Il foglio arrotolato potrebbe assurgere a un messaggio segreto che Nadja intende lasciare, lei che è capace di trasformare la materia in immagini imprevedibili, portando alle estreme conseguenze l’idea romantica della personalità artistica, come è tipico nei surrealisti. Un altro disegno fittissimo è definito un vero e proprio scudo di Achille (non a caso, il primo esempio di racconto in versi di un’opera d’arte visiva) dove la trasformazione degli oggetti in altro risale a quell’intuito nel “gusto di ricercare negli arabeschi di una stoffa, nei nodi del legno, nelle screpolature dei vecchi muri, certi contorni che è facile scorgervi”. Anche qui Nadja si raffigura come sirena sempre di schiena. Un’altra figura che ricorre più volte e con cui Nadja si identifica, del resto, è quella fiabesca di Melusina, spesso confusa, per la sua iconografia, con la sirena, tanto che cerca, nella sua vita reale di assomigliarle acconciandosi i capelli come lei.
Perché Nadja si raffiguri come sirena è facilmente riconducibile al mito e a ciò a cui simbolicamente esso richiama.

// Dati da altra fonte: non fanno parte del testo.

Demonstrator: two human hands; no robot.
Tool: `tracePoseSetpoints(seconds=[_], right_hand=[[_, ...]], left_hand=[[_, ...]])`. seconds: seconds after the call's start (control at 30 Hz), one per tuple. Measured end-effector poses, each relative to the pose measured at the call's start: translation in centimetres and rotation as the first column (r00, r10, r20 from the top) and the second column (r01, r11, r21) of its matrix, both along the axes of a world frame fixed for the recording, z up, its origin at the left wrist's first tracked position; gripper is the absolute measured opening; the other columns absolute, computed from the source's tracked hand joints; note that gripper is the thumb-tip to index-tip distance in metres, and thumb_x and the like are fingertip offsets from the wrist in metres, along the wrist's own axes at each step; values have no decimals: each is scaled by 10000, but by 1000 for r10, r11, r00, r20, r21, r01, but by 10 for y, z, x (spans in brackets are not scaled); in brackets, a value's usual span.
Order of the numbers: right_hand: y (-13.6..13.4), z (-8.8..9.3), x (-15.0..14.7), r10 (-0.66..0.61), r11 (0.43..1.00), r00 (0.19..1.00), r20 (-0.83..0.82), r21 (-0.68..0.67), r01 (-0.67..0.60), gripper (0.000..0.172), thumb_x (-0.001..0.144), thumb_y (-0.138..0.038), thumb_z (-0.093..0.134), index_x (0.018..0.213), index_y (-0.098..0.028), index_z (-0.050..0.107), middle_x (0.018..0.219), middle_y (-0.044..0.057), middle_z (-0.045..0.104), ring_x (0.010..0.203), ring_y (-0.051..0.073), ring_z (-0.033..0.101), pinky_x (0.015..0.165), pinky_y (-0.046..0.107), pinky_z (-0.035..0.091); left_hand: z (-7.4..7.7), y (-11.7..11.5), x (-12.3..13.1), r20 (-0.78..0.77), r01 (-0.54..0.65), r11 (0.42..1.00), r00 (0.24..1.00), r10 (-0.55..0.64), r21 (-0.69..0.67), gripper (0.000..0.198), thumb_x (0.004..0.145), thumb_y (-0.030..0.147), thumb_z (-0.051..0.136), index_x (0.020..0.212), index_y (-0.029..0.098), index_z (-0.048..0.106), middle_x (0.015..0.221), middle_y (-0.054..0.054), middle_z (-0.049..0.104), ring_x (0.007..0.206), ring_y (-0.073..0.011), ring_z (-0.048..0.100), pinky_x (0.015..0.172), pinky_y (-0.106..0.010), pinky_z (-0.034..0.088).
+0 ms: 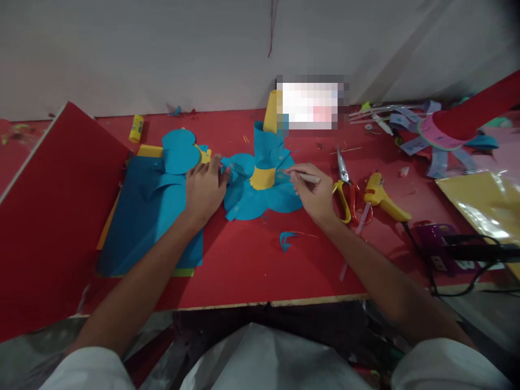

Ad esempio, la commistione tra due mondi, insiti nell’immagine della sirena: quello terrestre e quello acquatico, che incarna un livello inconscio, profondo e primordiale; o anche alla doppia valenza di donna e animale, fuori dai canoni del consueto, perturbante e abnorme. Una sirena di spalle che mostra la sua coda ma anche le curve di un corpo flessuoso e sensuale viene accompagnata da varie immagini che hanno la potenzialità di trasformarsi in altro, agendo per concatenazioni improvvise. Nadja annulla la rigidità delle forme e dunque del pensiero perché, come una sirena, è la scaturigine della seduzione più ammaliante, quella mentale e viene quindi riconosciuta come un genio libero, l’anima errante che perviene alla conoscenza in modo prodigioso, per pura intuizione.